### Work task
Line by line, restate the material exactly.

[Data extract — start]

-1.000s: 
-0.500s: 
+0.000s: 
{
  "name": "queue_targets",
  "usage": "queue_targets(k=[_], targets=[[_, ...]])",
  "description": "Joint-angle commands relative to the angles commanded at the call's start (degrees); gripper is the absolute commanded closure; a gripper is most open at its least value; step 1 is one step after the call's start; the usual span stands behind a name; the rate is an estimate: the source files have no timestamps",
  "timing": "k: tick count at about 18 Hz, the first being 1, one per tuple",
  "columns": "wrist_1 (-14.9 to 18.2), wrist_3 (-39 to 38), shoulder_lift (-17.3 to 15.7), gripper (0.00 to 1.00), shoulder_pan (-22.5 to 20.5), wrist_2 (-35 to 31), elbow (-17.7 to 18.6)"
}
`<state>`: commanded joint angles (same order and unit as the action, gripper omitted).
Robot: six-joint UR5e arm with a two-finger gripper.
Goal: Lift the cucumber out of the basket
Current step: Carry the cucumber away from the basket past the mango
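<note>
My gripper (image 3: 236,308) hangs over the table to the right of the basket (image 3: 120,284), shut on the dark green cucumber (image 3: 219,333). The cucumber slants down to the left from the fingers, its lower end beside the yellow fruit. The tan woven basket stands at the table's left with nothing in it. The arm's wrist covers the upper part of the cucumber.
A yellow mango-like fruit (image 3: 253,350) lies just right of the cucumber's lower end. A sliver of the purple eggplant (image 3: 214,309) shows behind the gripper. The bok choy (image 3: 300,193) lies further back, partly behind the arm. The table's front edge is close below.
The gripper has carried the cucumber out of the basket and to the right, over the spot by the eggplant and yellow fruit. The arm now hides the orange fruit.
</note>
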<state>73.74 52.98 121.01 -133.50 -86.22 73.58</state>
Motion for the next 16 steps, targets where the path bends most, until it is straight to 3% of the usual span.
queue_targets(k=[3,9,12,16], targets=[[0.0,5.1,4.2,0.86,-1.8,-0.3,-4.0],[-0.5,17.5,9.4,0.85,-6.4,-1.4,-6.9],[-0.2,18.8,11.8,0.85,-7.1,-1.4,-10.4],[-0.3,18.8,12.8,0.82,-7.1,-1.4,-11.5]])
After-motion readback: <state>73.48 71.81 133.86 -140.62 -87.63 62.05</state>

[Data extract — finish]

### Output of the exercise
-1.000s: 
-0.500s: 
+0.000s: 
{
  "name": "queue_targets",
  "usage": "queue_targets(k=[_], targets=[[_, ...]])",
  "description": "Joint-angle commands relative to the angles commanded at the call's start (degrees); gripper is the absolute commanded closure; a gripper is most open at its least value; step 1 is one step after the call's start; the usual span stands behind a name; the rate is an estimate: the source files have no timestamps",
  "timing": "k: tick count at about 18 Hz, the first being 1, one per tuple",
  "columns": "wrist_1 (-14.9 to 18.2), wrist_3 (-39 to 38), shoulder_lift (-17.3 to 15.7), gripper (0.00 to 1.00), shoulder_pan (-22.5 to 20.5), wrist_2 (-35 to 31), elbow (-17.7 to 18.6)"
}
`<state>`: commanded joint angles (same order and unit as the action, gripper omitted).
Robot: six-joint UR5e arm with a two-finger gripper.
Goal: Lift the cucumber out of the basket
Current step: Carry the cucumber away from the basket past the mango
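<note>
My gripper (image 3: 236,308) hangs over the table to the right of the basket (image 3: 120,284), shut on the dark green cucumber (image 3: 219,333). The cucumber slants down to the left from the fingers, its lower end beside the yellow fruit. The tan woven basket stands at the table's left with nothing in it. The arm's wrist covers the upper part of the cucumber.
A yellow mango-like fruit (image 3: 253,350) lies just right of the cucumber's lower end. A sliver of the purple eggplant (image 3: 214,309) shows behind the gripper. The bok choy (image 3: 300,193) lies further back, partly behind the arm. The table's front edge is close below.
The gripper has carried the cucumber out of the basket and to the right, over the spot by the eggplant and yellow fruit. The arm now hides the orange fruit.
</note>
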<state>73.74 52.98 121.01 -133.50 -86.22 73.58</state>
Motion for the next 16 steps, targets where the path bends most, until it is straight to 3% of the usual span.
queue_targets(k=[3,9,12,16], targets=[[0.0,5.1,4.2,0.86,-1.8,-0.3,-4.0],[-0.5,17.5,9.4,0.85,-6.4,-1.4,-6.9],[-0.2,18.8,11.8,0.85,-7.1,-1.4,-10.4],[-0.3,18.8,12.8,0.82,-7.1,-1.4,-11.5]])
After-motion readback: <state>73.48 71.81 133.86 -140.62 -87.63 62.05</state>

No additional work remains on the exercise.